Il titolo italiano è così sbagliato che non sono riuscito ad evitare di accostarlo nel titolo al titolo originale. Complice anche il fatto che è praticamente introvabile nella nostra lingua e chi volesse procurarselo avrebbe maggior fortuna cercando altre edizioni europee.
Con "wit" si intende l'arguzia, la prontezza di spirito, di cui è certamente fornita la protagonista (Emma Thompson, c'è bisogno di aggiungere altro?) mentre affronta gli ultimi mesi della sua vita. Già, perché subito nelle prime battute ci viene chiarito che Vivian Bearing, una professoressa universitaria di inglese, massima esperta sull'opera di John Donne, non ha praticamente scampo. Un brutto tumore colto in gran ritardo non le lascia praticamente scampo. Considerando che 50 e 50 è riuscito ad allontanare gran parte del suo possibile pubblico nonostante il suo taglio da commedia e l'assicurazione che il protagonista se la sarebbe scampata, si capisce come Wit, che è una sorta di "100 e 0", non miri a platee oceaniche.

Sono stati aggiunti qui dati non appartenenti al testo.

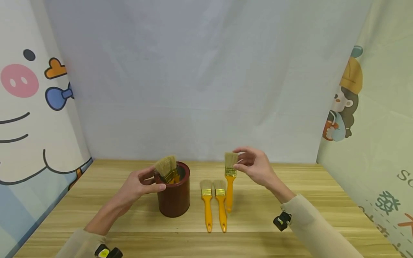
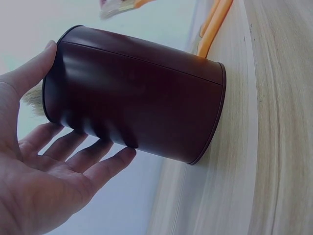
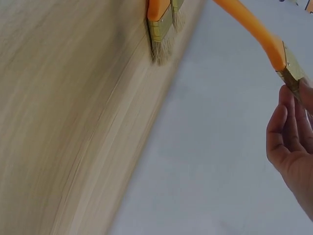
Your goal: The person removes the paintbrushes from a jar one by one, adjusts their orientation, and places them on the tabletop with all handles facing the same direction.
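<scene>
A dark red-brown cylindrical pot point(image 1: 174, 200) stands upright on the table, with paintbrushes point(image 1: 166, 168) in it, bristles up and leaning to the left. My left hand point(image 1: 140, 184) holds the pot near its rim; the left wrist view shows the thumb on one side and the fingertips on the other. With my right hand point(image 1: 255, 166) I pinch another paintbrush point(image 1: 229, 179) by its metal band and bristles, its yellow-orange handle point(image 3: 252, 22) pointing down. Two similar paintbrushes point(image 1: 207, 206) point(image 1: 221, 206) lie side by side between pot and right hand, bristles away from me.
The wooden table point(image 1: 129, 229) ends at a pale hanging cloth point(image 1: 200, 89) behind. Printed cloths flank it, one with a pig-nosed cartoon point(image 1: 19, 80) on the left, one with a cartoon figure point(image 1: 342, 107) on the right.
</scene>
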`<state>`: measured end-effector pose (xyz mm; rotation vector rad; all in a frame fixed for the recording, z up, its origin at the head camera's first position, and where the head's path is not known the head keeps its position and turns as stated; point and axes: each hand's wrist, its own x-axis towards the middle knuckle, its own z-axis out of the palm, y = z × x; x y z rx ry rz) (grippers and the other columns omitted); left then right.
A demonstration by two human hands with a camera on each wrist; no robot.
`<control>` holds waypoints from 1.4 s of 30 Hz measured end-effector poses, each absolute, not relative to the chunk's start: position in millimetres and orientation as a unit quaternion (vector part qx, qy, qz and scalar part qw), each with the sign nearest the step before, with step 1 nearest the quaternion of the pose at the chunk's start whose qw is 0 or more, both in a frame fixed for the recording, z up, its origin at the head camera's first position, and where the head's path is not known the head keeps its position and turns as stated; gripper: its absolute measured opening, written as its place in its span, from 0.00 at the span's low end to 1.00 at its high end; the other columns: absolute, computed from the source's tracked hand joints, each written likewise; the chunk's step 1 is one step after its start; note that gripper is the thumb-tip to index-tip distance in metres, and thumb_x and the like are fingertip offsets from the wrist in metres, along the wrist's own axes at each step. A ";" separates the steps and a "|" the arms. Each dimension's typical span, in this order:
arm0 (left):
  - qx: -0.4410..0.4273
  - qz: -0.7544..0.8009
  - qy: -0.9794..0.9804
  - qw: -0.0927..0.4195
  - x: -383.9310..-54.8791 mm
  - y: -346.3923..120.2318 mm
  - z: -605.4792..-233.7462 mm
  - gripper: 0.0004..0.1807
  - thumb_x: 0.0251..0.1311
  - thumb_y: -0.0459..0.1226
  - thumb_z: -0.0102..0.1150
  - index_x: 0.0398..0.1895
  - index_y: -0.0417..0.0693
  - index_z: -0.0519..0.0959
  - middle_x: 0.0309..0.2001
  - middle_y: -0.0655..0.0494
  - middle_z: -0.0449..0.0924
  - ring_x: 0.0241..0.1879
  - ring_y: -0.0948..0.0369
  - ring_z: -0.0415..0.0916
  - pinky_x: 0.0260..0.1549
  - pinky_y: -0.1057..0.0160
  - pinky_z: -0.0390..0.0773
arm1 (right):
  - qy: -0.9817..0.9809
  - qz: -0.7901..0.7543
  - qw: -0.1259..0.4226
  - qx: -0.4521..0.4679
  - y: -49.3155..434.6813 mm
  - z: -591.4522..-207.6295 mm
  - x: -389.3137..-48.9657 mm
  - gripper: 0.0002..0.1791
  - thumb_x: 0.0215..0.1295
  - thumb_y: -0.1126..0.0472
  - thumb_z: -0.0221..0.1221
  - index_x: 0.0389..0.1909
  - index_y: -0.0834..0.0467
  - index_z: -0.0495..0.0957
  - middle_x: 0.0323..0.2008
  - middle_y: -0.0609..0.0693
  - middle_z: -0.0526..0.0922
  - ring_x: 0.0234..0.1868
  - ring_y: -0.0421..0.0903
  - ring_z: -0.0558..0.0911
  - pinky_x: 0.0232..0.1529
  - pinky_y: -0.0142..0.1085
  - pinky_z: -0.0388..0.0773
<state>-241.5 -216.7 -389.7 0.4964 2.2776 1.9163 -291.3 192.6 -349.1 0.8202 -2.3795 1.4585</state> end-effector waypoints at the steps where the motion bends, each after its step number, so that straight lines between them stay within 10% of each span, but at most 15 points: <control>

Non stupisce allora che si tratti di un film per la TV, nella curiosa reincarnazione che ha preso questo termine negli ultimi anni. E' successo infatti che i cinema d'essai sono praticamente spariti dalla faccia della Terra, e dunque film che possono pensare di attrarre solo poche decine di spettatori alla volta non hanno più senso di essere prodotti. A meno che non siano pensati per la distribuzione televisiva, su appositi canali che non mirino al pubblico generalista.
L'impostazione è decisamente teatrale (da una piece di Margaret Edson), e non so bene quanto del "wit" che ci arriva venga dall'originale e quanto sia veicolata dalla regia (e sceneggiatura) di Mike Nichols e dalla recitazione (e sceneggiatura) di Emma Thompson.
Poco lo spazio che resta ai comprimari, anche se tutti meritano di essere ricordati. Il dottore che diagnostica il tumore è Christopher Lloyd (sì, il Dottor Emmett Brown di Ritorno al futuro), quello che segue, un po' malvolentieri, la paziente è Jonathan M. Woodward, l'infermiera che riesce a stabilire un legame emotivo è Audra McDonald. C'è pure un inatteso Harold Pinter nel ruolo del padre di Vivian.
bello, ma pesante in ogni frase... e un po' spietato. L'avevo recensito anch'io qualche tempo fa con questo "mixed feeling" di aver visto sicuramente qualcosa di prezioso, ma reso sgradevole, perché ahimé è sgradevole ciò che racconta.
RispondiEliminaHo letto quello che ne hai scritto, secondo me ci abbiamo visto cose diverse, da cui il diverso parere. Non ci ho visto la spietatezza, o meglio, sì, ne ho vista un po', nella protagonista verso sé stessa, quando si accorge di aver sbagliato ad affrontare la sua vita, ma direi che riesce a riconciliarsi. Non ci ho visto nemmeno la pesantezza, anzi, al contrario una gentile leggerezza, anche se il peso specifico del tema trattato è altissimo, e capisco che può far scattare meccanismi difensivi nello spettatore.